_Work task:_ For the entries below, return every line from the top through the line with "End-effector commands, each" exactly as it stands, omitting pictures.

Records from a collection
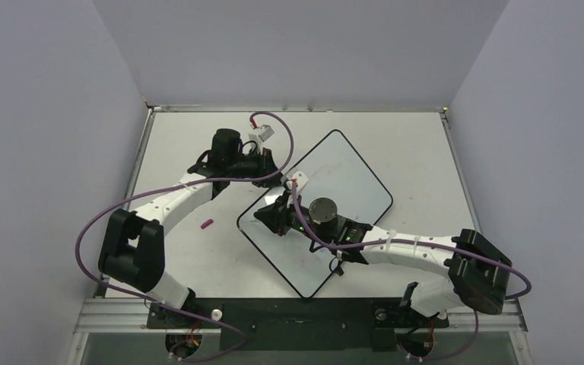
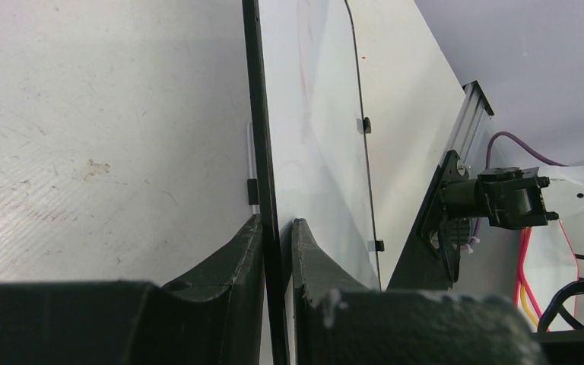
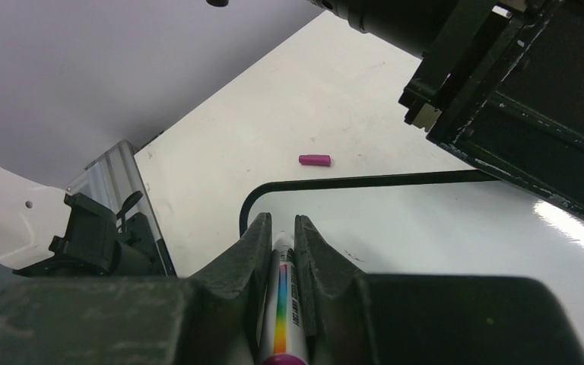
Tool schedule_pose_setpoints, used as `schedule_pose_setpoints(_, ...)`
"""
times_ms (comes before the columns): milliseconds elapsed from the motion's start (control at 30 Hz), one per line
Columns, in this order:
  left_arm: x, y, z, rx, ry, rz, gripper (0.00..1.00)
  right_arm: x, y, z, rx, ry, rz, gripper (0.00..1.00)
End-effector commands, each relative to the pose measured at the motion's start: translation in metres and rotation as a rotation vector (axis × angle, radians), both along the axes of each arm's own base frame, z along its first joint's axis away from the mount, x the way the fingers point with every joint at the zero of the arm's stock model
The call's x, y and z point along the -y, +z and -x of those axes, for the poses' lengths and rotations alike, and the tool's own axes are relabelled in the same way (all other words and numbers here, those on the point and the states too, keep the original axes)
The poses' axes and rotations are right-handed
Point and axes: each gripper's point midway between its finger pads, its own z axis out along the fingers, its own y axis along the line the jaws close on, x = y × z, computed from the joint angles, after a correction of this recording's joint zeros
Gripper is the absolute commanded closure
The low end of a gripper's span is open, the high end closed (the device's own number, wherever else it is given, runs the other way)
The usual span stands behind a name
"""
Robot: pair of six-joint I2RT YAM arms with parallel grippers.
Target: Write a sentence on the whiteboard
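Right wrist view: right tool clamped on marker, tip over whiteboard corner, surface stretching ahead and rightward; left tool clamped on its rim.

The whiteboard lies cornerwise on the surface, centre of the top view. A marker cap rests on the surface left of the board's left corner, apart from it. The left gripper straddles the board's upper-left edge. The right gripper, with a marker between its fingers, sits over the left corner.
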Motion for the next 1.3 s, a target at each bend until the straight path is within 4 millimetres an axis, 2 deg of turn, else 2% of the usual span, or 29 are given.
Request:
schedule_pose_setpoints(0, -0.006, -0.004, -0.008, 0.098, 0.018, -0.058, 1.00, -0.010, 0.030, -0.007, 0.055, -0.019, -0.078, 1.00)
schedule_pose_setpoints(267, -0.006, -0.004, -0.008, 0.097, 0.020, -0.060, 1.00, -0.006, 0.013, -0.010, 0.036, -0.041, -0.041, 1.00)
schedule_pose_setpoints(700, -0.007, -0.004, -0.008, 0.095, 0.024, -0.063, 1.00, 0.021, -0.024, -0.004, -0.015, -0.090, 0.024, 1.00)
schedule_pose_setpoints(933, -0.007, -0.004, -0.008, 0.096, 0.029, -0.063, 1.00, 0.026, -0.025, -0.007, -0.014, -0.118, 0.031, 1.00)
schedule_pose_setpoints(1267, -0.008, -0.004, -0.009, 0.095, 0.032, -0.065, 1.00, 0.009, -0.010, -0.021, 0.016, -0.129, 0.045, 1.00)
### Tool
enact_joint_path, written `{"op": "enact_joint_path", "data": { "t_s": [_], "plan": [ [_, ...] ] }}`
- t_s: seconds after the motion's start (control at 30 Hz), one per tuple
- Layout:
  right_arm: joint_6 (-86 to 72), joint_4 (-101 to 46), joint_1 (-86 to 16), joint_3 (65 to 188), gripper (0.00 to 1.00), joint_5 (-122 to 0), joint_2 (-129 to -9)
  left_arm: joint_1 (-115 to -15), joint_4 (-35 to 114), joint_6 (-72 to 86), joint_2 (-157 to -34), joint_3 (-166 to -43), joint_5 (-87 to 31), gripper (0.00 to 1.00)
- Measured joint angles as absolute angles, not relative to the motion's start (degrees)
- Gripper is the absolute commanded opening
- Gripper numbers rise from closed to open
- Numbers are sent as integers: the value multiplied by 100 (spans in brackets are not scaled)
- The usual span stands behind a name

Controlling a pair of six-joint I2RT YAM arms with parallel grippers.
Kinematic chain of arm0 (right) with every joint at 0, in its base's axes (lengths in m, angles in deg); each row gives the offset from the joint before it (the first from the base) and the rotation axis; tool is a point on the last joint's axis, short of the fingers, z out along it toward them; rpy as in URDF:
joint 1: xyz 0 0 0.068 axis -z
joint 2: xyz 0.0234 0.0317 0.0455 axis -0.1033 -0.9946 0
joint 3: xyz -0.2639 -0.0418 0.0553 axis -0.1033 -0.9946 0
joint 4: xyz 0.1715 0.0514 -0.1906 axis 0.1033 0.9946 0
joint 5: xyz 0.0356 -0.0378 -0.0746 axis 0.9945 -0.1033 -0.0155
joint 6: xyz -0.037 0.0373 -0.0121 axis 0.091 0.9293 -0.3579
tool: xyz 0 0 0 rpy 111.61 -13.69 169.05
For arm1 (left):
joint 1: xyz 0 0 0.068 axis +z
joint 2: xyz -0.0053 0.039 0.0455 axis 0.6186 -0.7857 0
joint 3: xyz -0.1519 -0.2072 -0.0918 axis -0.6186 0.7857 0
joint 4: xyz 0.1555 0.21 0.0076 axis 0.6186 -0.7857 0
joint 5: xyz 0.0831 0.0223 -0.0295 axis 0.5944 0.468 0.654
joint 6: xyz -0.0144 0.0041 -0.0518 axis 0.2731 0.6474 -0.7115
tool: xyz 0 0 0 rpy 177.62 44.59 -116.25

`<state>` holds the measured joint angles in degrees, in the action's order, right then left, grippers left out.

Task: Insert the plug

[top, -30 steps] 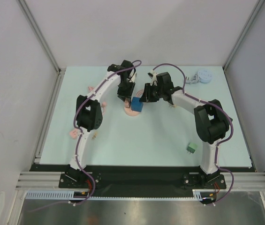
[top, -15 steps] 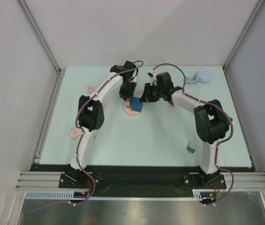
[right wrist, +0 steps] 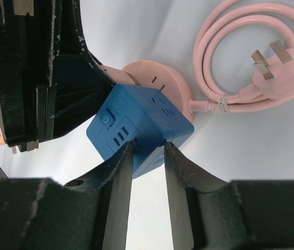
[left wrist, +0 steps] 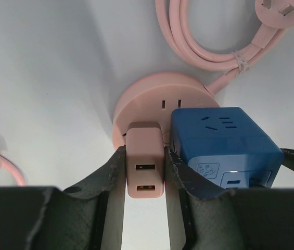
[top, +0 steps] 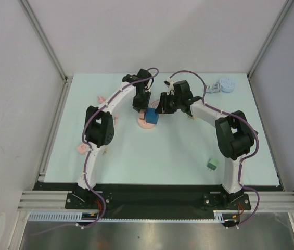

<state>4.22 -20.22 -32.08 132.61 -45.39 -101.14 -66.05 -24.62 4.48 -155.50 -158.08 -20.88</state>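
Note:
A round pink socket (left wrist: 157,91) lies on the table, and a blue cube adapter (left wrist: 225,138) sits on its right half. My left gripper (left wrist: 144,156) is shut on a pink USB charger plug (left wrist: 144,172), which stands against the socket's left half beside the cube. Whether its prongs are in the socket is hidden. My right gripper (right wrist: 148,148) is shut on the lower edge of the blue cube (right wrist: 136,122). From above, both grippers meet over the socket (top: 145,123), the left gripper (top: 140,104) from the left and the right gripper (top: 160,108) from the right.
The socket's coiled pink cable with its three-pin plug (right wrist: 271,73) lies just beyond it. A small green adapter (top: 212,165) sits front right, a pale blue round socket (top: 226,84) back right, and small pink pieces (top: 81,148) near the left arm.
My left gripper has shifted slightly to the right, closer over the socket, with the pink charger still in it. The right arm has hardly moved.

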Motion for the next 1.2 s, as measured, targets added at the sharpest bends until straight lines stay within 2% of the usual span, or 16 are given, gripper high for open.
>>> {"op": "enact_joint_path", "data": {
  "t_s": [0.03,0.07,0.1,0.27,0.37,0.6,0.8,0.9,0.93,1.0,1.03,1.07,1.1,1.2],
  "plan": [
    [422,-2020,-3206,13261,35,-4539,-10112,-6609,-2458,442,-15539,-15804,-2064,26],
    [422,-2022,-3206,13257,35,-4541,-10110,-6616,-2458,435,-15534,-15802,-2044,36],
    [422,-2022,-3206,13252,35,-4543,-10105,-6622,-2458,429,-15534,-15802,-2024,40],
    [420,-2013,-3199,13246,38,-4576,-10099,-6627,-2563,415,-15534,-15662,-1906,57],
    [420,-1980,-3202,13246,39,-4578,-10094,-6633,-2615,405,-15534,-15590,-1843,64],
    [420,-1928,-3193,13259,39,-4581,-10092,-6607,-2727,409,-15534,-15679,-1793,71],
    [420,-1849,-3193,13307,38,-4589,-10092,-6421,-2808,402,-15523,-16350,-2125,72],
    [420,-1819,-3215,13320,38,-4583,-10092,-6235,-2596,365,-15403,-16315,-2595,63],
    [420,-1806,-3224,13329,38,-4585,-10092,-6179,-2469,350,-15314,-16182,-2744,48],
    [418,-1773,-3226,13342,38,-4585,-10092,-6082,-2323,313,-15053,-15810,-2951,30],
    [418,-1744,-3226,13348,38,-4583,-10092,-6045,-2264,313,-14918,-15629,-3021,14],
    [418,-1729,-3228,13357,38,-4585,-10092,-6017,-2174,335,-14789,-15443,-3069,7],
    [416,-1701,-3232,13370,38,-4585,-10092,-5984,-2089,356,-14629,-15207,-3095,2],
    [414,-1633,-3239,13396,38,-4587,-10092,-5938,-1802,415,-14125,-14431,-3126,0]
  ]
}}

_Task response:_
Tool schedule_pose_setpoints, used as `schedule_pose_setpoints(_, ...)`
"""
times_ms (comes before the columns): milliseconds elapsed from the motion's start (control at 30 Hz), one per line
Columns, in this order:
  left_arm: x, y, z, rx, ry, rz, gripper (0.00..1.00)
  right_arm: x, y, z, rx, ry, rz, gripper (0.00..1.00)
End-effector commands, each relative to the pose measured at the motion's start: translation in metres and rotation as a rotation vector (axis × angle, radians), both along the axes of each arm's own base frame, z along its first joint's axis away from the mount, x the way the fingers point with every joint at the zero of the arm's stock model

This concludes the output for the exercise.